6 4. Untuk mengetahui tingkat stres orangtua sesudah dilakukan terapi kelompok swabantu (self help group) pada kelompok eksperimen (posttest). 5. Untuk mengetahui tingkat stres orangtua kelompok kontrol pada observasi akhir (posttest). D. Manfaat Penelitian 1. Bagi Orangtua dengan Anak Retardasi Mental yang bersekolah di SLB Negeri 3 Yogyakarta Sebagai salah satu metode dalam menurunkan tingkat stres sehingga diharapkan pengasuhan terhadap anaknya menjadi lebih berfungsi. 2. Bagi Profesi Keperawatan Hasil penelitian ini diharapkan dapat memberikan konstribusi penting bagi ilmu keperawatan dalam pemberian terapi untuk mengurangi beban dan masalah yang ditanggung oleh orangtua yang memiliki anak retardasi mental. 3. Bagi Institusi SLB Negeri 3 Yogyakarta Sebagai masukan bagi institusi untuk menangani masalah retardasi mental tidak hanya dari pihak anak saja tetapi mengatasi masalah-masalah yang dihadapi oleh orangtuanya juga. 4. Bagi Peneliti Lain Sebagai acuan dalam melakukan penelitian lebih lanjut dalam bidang keperawatan khususnya tentang masalah-masalah yang berkaitan dengan anak retardasi mental.

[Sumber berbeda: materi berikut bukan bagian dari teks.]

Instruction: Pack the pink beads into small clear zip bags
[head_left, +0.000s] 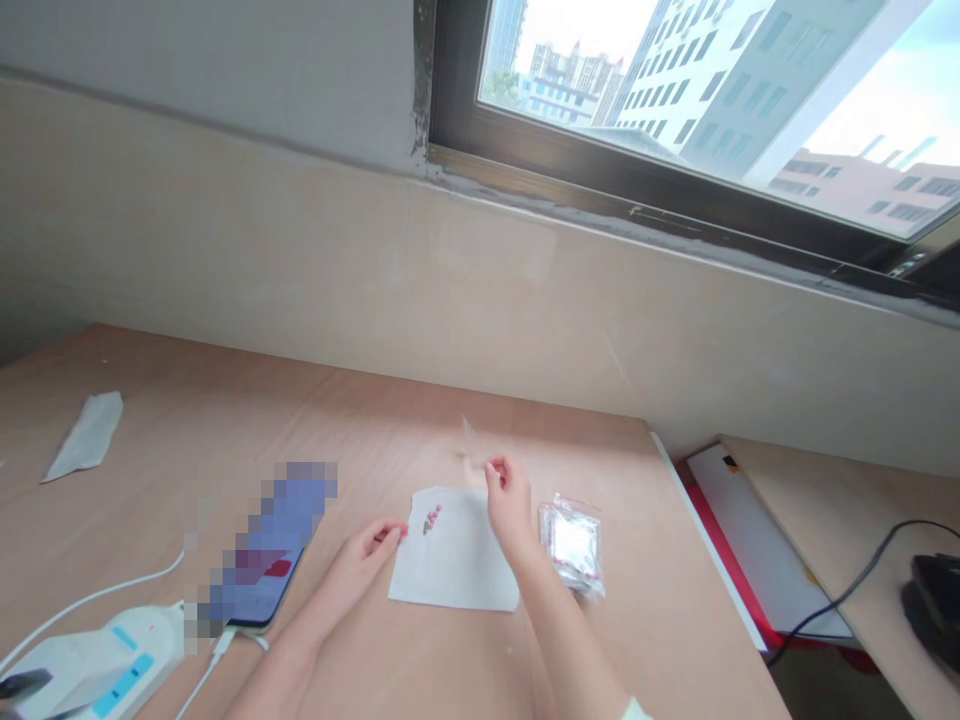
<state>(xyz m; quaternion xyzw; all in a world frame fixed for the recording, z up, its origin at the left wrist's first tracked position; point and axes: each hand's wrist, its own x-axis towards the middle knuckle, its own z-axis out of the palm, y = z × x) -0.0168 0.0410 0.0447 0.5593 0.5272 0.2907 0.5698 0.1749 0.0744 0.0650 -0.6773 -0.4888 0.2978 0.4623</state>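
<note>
A small clear plastic piece (469, 447), thin and hard to make out against the light, sticks up from the right hand (510, 500), just above the top edge of a white paper sheet (457, 560). That hand's grip is closed, with thumb and forefinger pinched together on the plastic. The left hand (367, 555) sits at the sheet's left edge with its fingers curled; its grip looks half closed, though I cannot tell whether it clamps the paper. On the sheet lies a short cluster of tiny red-and-grey items (430, 518) (too small to name). Just right of the sheet, a clear zip bag of packets (571, 545) rests on the wooden desk (187, 420). Left of the hands lie a phone (262, 585), mostly blurred out, a white power strip (97, 660) and a folded white paper (86, 437). Past the desk's right edge are a white board with a red border (757, 550) and a black cable (847, 590), while a window (675, 100) above shows tower blocks.
</note>
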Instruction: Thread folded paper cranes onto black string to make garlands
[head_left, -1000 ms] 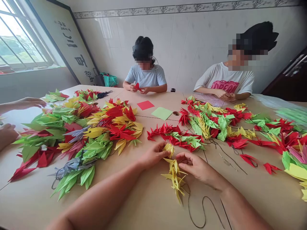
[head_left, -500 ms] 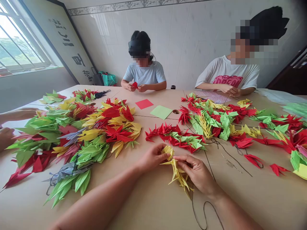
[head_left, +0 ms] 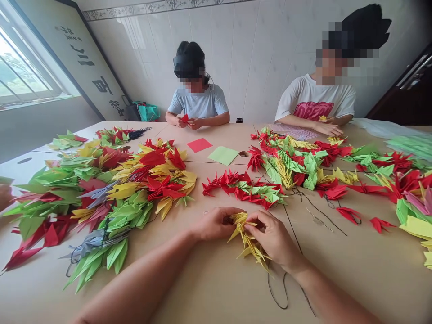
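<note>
A bunch of yellow folded-paper pieces (head_left: 251, 245) hangs between my two hands, low in the middle of the view. My left hand (head_left: 216, 223) is closed on its upper left end. With thumb and forefinger, my right hand (head_left: 272, 234) pinches the upper right part. A dark string (head_left: 286, 292) runs from under the bunch over the table toward me. Just beyond my hands lies a strand of red and green folded paper (head_left: 248, 189).
Piled folded paper in green, yellow and red (head_left: 135, 180) covers the left; more strands (head_left: 303, 162) lie at the right. A needle-like tool (head_left: 319, 220), a red sheet (head_left: 199, 145) and a green sheet (head_left: 223, 155) lie on the table (head_left: 354, 279). Two people sit opposite; another hand (head_left: 5, 193) is far left.
My fingers have shifted on the yellow bunch, my left hand turning over its top. The hands at far left have drawn back, and the right-hand person's hands have moved apart. The view has shifted slightly.
</note>
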`<act>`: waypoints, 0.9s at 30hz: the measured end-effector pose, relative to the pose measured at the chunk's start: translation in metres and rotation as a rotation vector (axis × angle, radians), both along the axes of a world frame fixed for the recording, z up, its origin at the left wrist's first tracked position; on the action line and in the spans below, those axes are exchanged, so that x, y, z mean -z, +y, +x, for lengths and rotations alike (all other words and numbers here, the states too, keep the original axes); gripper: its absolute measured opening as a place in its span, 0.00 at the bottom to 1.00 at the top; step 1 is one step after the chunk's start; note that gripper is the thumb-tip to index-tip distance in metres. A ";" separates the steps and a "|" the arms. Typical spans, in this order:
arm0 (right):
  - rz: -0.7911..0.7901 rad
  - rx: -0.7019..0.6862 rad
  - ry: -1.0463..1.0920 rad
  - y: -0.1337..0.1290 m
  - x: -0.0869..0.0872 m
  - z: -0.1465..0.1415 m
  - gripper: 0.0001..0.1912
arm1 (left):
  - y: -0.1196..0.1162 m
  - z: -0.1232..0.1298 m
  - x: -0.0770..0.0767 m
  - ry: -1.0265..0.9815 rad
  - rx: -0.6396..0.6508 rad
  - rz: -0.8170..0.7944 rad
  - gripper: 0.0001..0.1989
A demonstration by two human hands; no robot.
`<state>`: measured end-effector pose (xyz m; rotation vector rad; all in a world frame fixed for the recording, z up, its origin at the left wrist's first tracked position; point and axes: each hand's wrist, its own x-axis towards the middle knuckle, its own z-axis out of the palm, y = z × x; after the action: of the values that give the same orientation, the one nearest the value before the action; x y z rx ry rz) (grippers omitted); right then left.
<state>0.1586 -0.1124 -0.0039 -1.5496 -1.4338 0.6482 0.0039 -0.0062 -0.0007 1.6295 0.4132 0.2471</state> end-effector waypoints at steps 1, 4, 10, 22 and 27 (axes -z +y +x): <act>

7 E. Keaslian Penelitian Sepengetahuan peneliti, belum ada yang meneliti tentang pengaruh kelompok swabantu (self help group) terhadap tingkat stres orangtua dengan anak retardasi mental. Akan tetapi terdapat penelitian lain yang berkaitan yaitu : 1. Wahidin R. Sako (2006) dengan judul Hubungan Tingkat Pendidikan dan Pengetahuan Orangtua Tunagrahita dengan Sikap Penerimaan Orangtua terhadap Anak di SDLB C Tunagrahita YPPLB Cendrawasi Makassar. Persamaan dari penelitian ini adalah populasi atau subyek yang diteliti. Perbedaannya terdapat pada jenis penelitian dengan pendekatan analisis cross sectional, lokasi penelitian, variabel yang diteliti, dan teknik sampling yang menggunakan teknik total sampel. 2. Aryani (2001) dengan judul Hubungan antara Penerimaan Ibu dengan Kematangan Sosial Anaknya yang menyandang Tunagrahita. Metode penelitian non eksperimental dengan pendekatan cross sectional, lokasi penelitian, dan variabel yang diteliti adalah perbedaan dari penelitian ini. Persamaannya terletak pada populasi yang diteliti. 3. Dwi Retnoningrum (2008) dengan judul Hubungan antara Pengetahuan Pengetahuan dan Sikap Ibu tentang Autisme dengan Tingkat Stres Ibu di SLB Autisme DI Yogyakarta. Persamaannya dengan penelitian ini adalah variabel yang diteliti yaitu tingkat stres, sedangkan perbedaannya adalah dari subyek, metode penelitian, tehnik sampling yang digunakan dan lokasi penelitian. Subyek dari penelitian Dwi

8 Retnoningrum ini adalah ibu dengan anak autis, metode penelitiannya adalah deskriptif korelasional dengan pendekatan cross sectional, tehnik sampling yang digunakan yaitu quota sampling dan mengambil lokasi penelitian di SLB Autisme. 4. Hubungan antara Sikap Keluarga dengan Perkembangan Sosial Anak Retardasi Mental di SLB Negeri Pembina Yogyakarta oleh Elly Junalia (2008). Perbedaannya terdapat pada teknik sampling yang menggunakan teknik total sampling, lokasi penelitian, variabel penelitian, jenis penelitiannya yaitu penelitian non eksperimental yang bersifat kuantitatif, dan rancangan peneltian dengan cross sectional. Terdapat persamaan dari subyek yang diteliti yaitu keluarga termasuk orangtua dari anak retardasi mental.